Reminiscent of Rachel Carson's "Silent Spring", it is clear our careless choices are destroying nature, beauty and health. There is still opportunity to fulfill dreams and vision in the future to benefit all humanity.
In a chapter called the Seed Story, the author explains the evolution of her novella over a period of more than ten years.
The second half of the book is perhaps the most impressive. Visionaries who have read this book share their modern-day lifework which harnesses the principles of the story.
The prose is offered, for the most part, without punctuation. This was new to me but my mind's eye adapted quickly to frame sentences. It was as easy as listening to a conversation with no thought to placement of the comma or period.
This book was a genuine inspiration, so filled with exciting ideas, I will re-read it many times.
Another positive point is I liked the lyrical voice especially the varying tempo. Birgitte writes scenes with exact phasing. The phasing is consistent with the frantic pace of the NYC lifestyle, while the slower, melodic tone is consistent with the pensive, reflective, and sensory energy of the South American scenes.
Second positive is the Story Seed section. While I clearly discerned the purpose of The Visionary before reading this section, I appreciated the story more as I read Birgitte's twelve-year investment of thorough research and writing she made into The Visionary. After reading this section, I did re-read earlier sections and appreciated the book more. I recommend you reading this section after you've finished reading the actual story.
I also enjoyed reading the stories from various visionaries placed toward the end of the book. I was moved by the passion these people have for their work that ranged across the spectrum from issues such as environmental activism, poverty alleviation, child advocacy, and women's rights.
The negative was fighting through the thesaurus-style that slowed me down as if I was constantly driving over speed bumps. I could handle the lack of punctuation if I didn't have to read so many synonyms -- they didn't help paint the picture any clearer. If you fight through this style of writing, then you will be rewarded with a well-presented gift about life, love, and purpose.
Overall, I recommend this story if you like reading something written out-of-the-box especially if you're a fan of the stream of conscious style. And you might be a fan of this book if you have an passion for social justice, living life authentically, and making your life count -- this story will probably resonate with the cry of your heart.
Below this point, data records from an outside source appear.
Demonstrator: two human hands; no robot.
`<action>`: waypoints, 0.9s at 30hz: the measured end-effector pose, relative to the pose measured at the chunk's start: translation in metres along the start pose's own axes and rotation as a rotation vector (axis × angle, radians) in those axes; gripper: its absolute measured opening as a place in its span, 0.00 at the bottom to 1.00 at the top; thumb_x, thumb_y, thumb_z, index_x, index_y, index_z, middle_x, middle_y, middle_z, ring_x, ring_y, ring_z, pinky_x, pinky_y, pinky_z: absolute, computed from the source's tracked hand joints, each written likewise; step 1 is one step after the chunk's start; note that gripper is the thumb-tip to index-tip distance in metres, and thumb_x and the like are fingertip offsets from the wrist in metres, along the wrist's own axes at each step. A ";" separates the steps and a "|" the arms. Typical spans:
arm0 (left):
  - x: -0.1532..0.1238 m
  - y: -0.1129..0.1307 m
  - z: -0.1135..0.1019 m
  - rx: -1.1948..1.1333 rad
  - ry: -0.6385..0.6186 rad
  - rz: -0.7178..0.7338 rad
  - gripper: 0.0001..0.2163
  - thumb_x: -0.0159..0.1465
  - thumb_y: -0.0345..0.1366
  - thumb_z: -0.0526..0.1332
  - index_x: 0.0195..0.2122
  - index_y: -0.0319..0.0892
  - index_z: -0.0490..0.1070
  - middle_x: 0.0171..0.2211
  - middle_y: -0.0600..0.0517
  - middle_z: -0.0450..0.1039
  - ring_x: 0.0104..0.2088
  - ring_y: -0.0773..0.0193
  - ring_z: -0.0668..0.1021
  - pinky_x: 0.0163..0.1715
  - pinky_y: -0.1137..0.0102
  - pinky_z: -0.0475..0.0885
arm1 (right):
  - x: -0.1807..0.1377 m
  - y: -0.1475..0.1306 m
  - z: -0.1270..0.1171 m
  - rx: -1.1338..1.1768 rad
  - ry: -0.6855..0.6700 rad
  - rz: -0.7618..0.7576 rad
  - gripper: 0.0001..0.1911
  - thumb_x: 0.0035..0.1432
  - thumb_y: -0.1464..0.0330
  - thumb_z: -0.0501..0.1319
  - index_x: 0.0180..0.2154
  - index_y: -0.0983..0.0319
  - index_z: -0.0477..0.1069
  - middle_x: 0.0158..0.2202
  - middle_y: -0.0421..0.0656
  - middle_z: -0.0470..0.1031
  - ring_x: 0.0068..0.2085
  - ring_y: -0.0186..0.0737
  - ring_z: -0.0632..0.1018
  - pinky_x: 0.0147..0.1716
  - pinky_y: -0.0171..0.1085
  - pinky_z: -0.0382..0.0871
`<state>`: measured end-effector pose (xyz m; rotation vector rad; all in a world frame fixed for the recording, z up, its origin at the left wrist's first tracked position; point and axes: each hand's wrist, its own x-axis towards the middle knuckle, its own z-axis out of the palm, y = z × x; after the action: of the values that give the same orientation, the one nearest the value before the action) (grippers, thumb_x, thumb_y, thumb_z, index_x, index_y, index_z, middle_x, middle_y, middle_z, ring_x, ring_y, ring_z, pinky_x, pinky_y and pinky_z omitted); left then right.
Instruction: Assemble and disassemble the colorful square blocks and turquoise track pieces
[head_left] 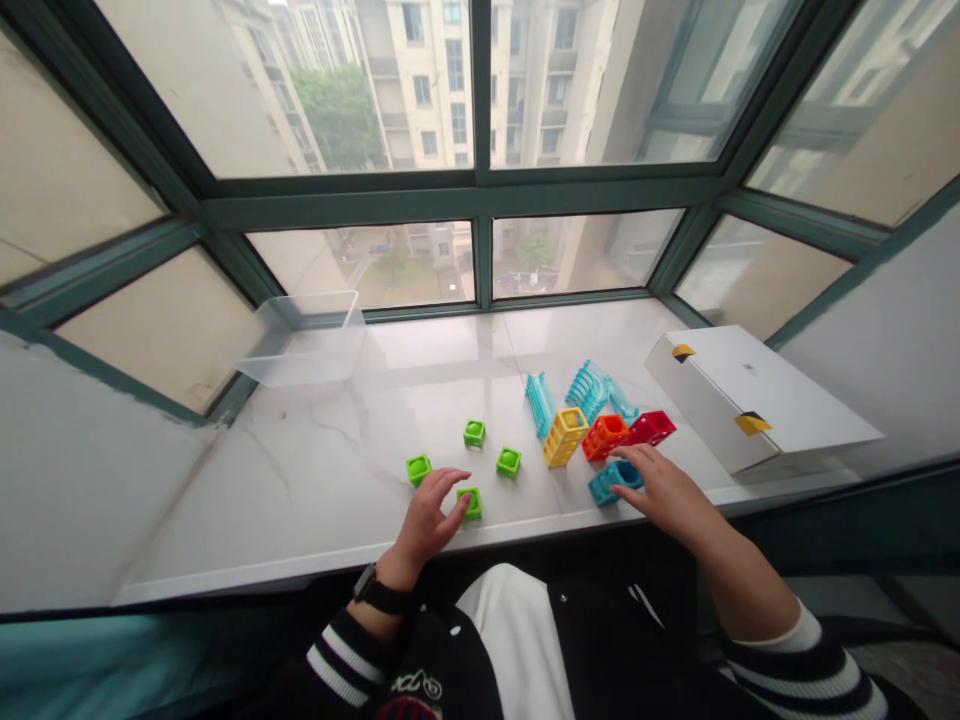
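Left hand (433, 512): grip wide, thumb at one green cube block (473, 506), 3 o'clock; three further green cube blocks (508, 461) at 11, 1 and 2 o'clock.
Right hand (663, 487): thumb and fingers about blue tube block (604, 487), 9 o'clock; whether grip is closed, cannot tell.
Red tube block (651, 428): 12 o'clock of it, on marble windowsill (352, 480).

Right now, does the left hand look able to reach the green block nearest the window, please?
Likely yes: the left hand is close by, and nothing seems to stand between it and that green block.
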<state>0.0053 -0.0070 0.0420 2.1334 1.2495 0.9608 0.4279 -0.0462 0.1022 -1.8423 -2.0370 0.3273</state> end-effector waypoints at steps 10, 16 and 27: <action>0.008 0.042 -0.016 0.005 0.015 0.152 0.21 0.70 0.44 0.64 0.63 0.48 0.71 0.59 0.43 0.74 0.60 0.50 0.77 0.61 0.53 0.74 | 0.013 -0.097 -0.005 0.554 -0.106 -0.248 0.21 0.62 0.57 0.71 0.54 0.53 0.75 0.55 0.48 0.73 0.55 0.49 0.78 0.47 0.44 0.83; 0.018 0.053 -0.016 0.208 -0.065 0.112 0.20 0.73 0.42 0.60 0.64 0.48 0.67 0.58 0.42 0.75 0.58 0.48 0.77 0.61 0.51 0.73 | 0.038 -0.140 0.048 0.812 -0.097 -0.250 0.22 0.61 0.55 0.72 0.53 0.55 0.73 0.52 0.46 0.71 0.50 0.45 0.79 0.44 0.44 0.86; 0.041 0.012 -0.034 0.467 -0.103 -0.329 0.21 0.75 0.46 0.56 0.67 0.53 0.64 0.59 0.45 0.73 0.45 0.54 0.83 0.41 0.64 0.76 | 0.037 -0.115 0.090 0.782 -0.027 -0.069 0.21 0.62 0.57 0.70 0.52 0.56 0.69 0.50 0.46 0.71 0.47 0.44 0.80 0.44 0.45 0.85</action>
<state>-0.0007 0.0257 0.0852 2.1675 1.8372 0.4428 0.2833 -0.0164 0.0724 -1.2746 -1.6283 0.9683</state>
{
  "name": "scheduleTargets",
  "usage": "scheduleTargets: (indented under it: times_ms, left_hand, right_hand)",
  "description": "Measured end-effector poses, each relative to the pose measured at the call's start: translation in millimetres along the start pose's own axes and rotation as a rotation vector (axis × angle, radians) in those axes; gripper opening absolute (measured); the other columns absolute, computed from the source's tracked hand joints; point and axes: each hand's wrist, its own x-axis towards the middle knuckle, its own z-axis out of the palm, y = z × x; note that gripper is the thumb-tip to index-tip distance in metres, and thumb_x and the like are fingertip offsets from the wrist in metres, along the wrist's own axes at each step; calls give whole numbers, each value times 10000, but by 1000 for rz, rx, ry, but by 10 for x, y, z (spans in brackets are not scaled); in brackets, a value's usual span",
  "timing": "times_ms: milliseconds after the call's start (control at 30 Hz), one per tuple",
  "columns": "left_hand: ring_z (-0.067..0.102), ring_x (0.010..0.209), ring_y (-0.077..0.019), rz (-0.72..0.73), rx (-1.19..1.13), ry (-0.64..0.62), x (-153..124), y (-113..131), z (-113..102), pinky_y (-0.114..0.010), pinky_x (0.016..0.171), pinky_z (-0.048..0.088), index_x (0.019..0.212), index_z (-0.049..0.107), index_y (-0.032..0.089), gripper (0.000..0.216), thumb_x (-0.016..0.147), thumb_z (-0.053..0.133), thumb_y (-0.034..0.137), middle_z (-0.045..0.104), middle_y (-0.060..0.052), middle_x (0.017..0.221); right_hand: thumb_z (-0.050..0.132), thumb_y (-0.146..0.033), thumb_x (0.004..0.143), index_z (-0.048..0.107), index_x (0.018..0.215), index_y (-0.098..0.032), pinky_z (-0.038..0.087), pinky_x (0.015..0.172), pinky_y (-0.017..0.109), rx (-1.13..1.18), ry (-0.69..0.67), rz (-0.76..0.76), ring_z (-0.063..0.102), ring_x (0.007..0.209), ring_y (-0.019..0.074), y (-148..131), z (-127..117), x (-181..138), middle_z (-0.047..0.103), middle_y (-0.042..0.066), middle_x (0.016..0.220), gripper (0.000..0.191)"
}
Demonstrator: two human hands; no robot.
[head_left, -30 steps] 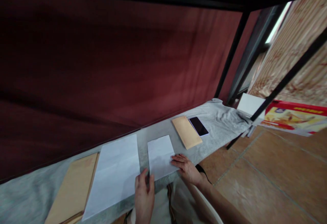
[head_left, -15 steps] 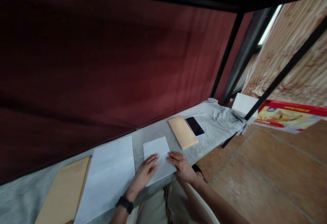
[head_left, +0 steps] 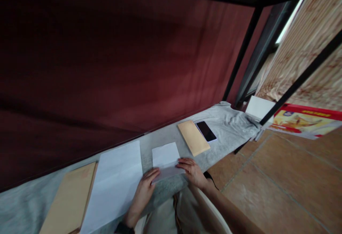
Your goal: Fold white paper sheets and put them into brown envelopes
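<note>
A small sheet of white paper (head_left: 165, 154) lies crosswise in front of me, its near part raised in a shaded flap. My left hand (head_left: 145, 189) grips the flap's left edge, fingers closed on it. At the right edge my right hand (head_left: 192, 171) has its fingers closed on the same flap. The thumbs are mostly hidden. Left of my left hand lies a large sheet of white paper (head_left: 114, 180). Beyond my right hand is a brown envelope (head_left: 193, 138), with a dark-screened phone (head_left: 206, 131) beside it.
A stack of brown envelopes (head_left: 69, 198) lies at the left on the grey cloth (head_left: 229, 121) covering the narrow table. A dark red curtain (head_left: 120, 66) hangs behind. Black frame posts (head_left: 242, 54) stand at the right, near a red and yellow box (head_left: 307, 120) on the tiled floor.
The near part of the small sheet has come up from lying flat into a raised flap. Both hands have moved to its side edges, my left hand shifting left and toward me.
</note>
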Motion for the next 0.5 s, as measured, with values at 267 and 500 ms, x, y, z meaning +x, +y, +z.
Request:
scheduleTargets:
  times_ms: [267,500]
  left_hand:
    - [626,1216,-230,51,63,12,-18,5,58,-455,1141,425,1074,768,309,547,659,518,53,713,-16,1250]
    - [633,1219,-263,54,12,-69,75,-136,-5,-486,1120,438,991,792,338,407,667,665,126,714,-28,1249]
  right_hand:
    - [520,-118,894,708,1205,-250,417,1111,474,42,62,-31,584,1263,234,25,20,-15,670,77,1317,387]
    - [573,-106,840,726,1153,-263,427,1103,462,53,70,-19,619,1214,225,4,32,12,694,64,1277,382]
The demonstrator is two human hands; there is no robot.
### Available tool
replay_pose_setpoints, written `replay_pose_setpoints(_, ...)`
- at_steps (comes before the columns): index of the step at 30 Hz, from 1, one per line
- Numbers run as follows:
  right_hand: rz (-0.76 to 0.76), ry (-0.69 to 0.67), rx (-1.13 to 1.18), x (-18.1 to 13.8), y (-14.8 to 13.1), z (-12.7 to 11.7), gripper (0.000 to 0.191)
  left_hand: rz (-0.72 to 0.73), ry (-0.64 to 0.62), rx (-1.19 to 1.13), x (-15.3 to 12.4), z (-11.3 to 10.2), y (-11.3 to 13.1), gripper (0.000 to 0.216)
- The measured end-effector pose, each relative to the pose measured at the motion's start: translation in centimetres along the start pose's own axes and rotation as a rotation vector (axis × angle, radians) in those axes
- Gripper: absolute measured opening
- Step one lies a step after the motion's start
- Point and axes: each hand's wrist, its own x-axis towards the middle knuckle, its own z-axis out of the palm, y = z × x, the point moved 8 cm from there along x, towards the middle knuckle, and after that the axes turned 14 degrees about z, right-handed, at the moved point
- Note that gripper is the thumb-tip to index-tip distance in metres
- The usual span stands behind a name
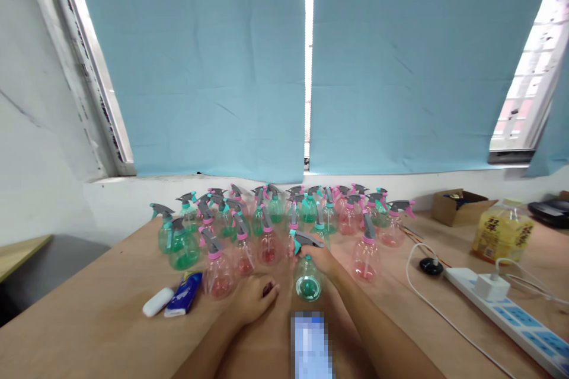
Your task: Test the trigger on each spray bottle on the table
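Note:
My right hand [320, 256] is closed around the trigger head of a green-tinted spray bottle [307, 284] with a grey and teal nozzle. The bottle's clear base, tilted, faces me. On the table, my left hand [254, 297] rests with its fingers curled in; a dark gap shows between thumb and fingers, and I see no object there. Nearest to that hand is a pink spray bottle [219, 275]. Another pink spray bottle [365, 259] stands right of my right hand. Below the held bottle lies a phone [312, 346], its screen blurred out.
Several pink and green spray bottles [269, 243] stand in rows towards the wall. At left lie a blue packet [184, 294] and a white case [158, 302]. A power strip [511, 314], white cable, black mouse-like object [431, 266], yellow jug [502, 231] and cardboard box [462, 210] occupy the right.

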Motion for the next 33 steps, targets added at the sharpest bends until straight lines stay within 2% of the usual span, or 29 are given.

NOTE: I was able to read this story for free through Story Cartel in exchange for a review.
The cover is enchanting, beautiful, artistic, and somewhat literary - I thought it will be a deep look into the things surrounding us. And yes, when I started reading, the author described the five senses of the main character.
But the paragraphs are just way too long and sentences too dense. I do not know if it is style, but the missing commas and periods are irritating.
Yes, the perspectives and description are very nice and provoking, but all the 'style' make this an extremely hard read. If you are patient enough to work the sentences out, you will find this a meaningful read.
But I simply could not grasp it because of the style it was written in.